Hay una pregunta que tarde o temprano aparece en la mente de todos: “¿Cuál es mi propósito?”. A veces llega cuando estás en la escuela, otras cuando ves a tus amigos avanzar, o cuando te preguntas qué será de tu vida en unos años. Y aunque muchos buscan la respuesta en talentos, profesiones o sueños, la verdad es que el propósito empieza en un lugar mucho más profundo: en Cristo Jesús.
La Biblia dice algo poderoso: “Porque somos hechura suya, creados en Cristo Jesús para buenas obras, las cuales Dios preparó de antemano para que anduviésemos en ellas.” (Efesios 2:10) Esto significa que tu propósito no es algo que tú inventas; es algo que Dios ya preparó. Cristo no solo te salvó: te diseñó para caminar en obras buenas, en una vida que refleje Su carácter y transforme el mundo alrededor de ti.
Entonces, ¿cómo descubres tu propósito? Empieza entendiendo esto: tu propósito siempre está alineado a Dios. No existe un propósito verdadero fuera de Cristo. Él es tu identidad, tu origen y tu destino. Tu propósito no es una profesión, ni un título, ni un sueño pasajero. Tu propósito es vivir los valores y principios de Cristo, porque cuando tú vives como Él, embelleces esta sociedad, sanas lo que está roto y construyes lo que otros han destruido.
Quizá hoy solo te ves como hijo o hija, como estudiante, como alguien que apenas está empezando. Pero escucha esto: un día serás padre o madre, un día tendrás una familia, un día serás ejemplo para otros. Y aunque ahora no lo pienses mucho, tu corazón ya tiene ese instinto puesto por Dios: el deseo de proteger, de cuidar, de guiar, de amar. Por eso es tan importante que desde ahora aprendas a vivir como Cristo, porque lo que practiques hoy será lo que enseñes mañana.

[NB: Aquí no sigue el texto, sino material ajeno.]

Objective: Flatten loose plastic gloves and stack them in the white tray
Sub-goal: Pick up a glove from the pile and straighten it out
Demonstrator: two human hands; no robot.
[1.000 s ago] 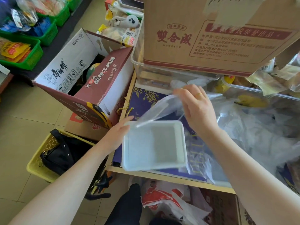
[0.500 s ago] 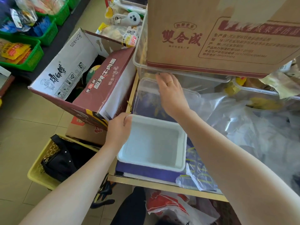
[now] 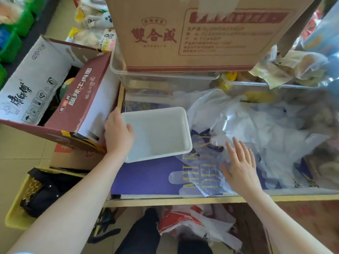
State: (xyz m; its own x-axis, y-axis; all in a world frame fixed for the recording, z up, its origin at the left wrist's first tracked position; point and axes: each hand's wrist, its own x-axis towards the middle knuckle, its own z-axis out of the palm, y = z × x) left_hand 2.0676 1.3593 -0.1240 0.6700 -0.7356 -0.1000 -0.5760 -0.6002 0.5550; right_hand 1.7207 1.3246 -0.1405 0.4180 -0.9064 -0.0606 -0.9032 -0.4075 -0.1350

Tu propósito se va revelando mientras creces, mientras maduras, mientras conoces más a Jesús. No se descubre de golpe; se descubre mientras te conviertes en lo que estás llamado a ser: alguien que refleja la imagen del Padre Celestial. Y esa transformación no ocurre por tus fuerzas, sino por la gracia de Cristo que te forma, te corrige, te levanta y te guía.
Así que si hoy te preguntas cuál es tu propósito, empieza por aquí: conoce a Cristo, imita a Cristo, camina con Cristo. Él te mostrará las buenas obras que preparó para ti. Él te enseñará a ser un buen hijo hoy, para que mañana seas un buen padre o madre. Él te dará identidad, dirección y sentido. Tu propósito no está escondido; está creciendo dentro de ti mientras Él te transforma.
Y recuerda: no tienes que tener todo resuelto ahora. Solo necesitas dar un paso cada día hacia Aquel que ya preparó tu camino.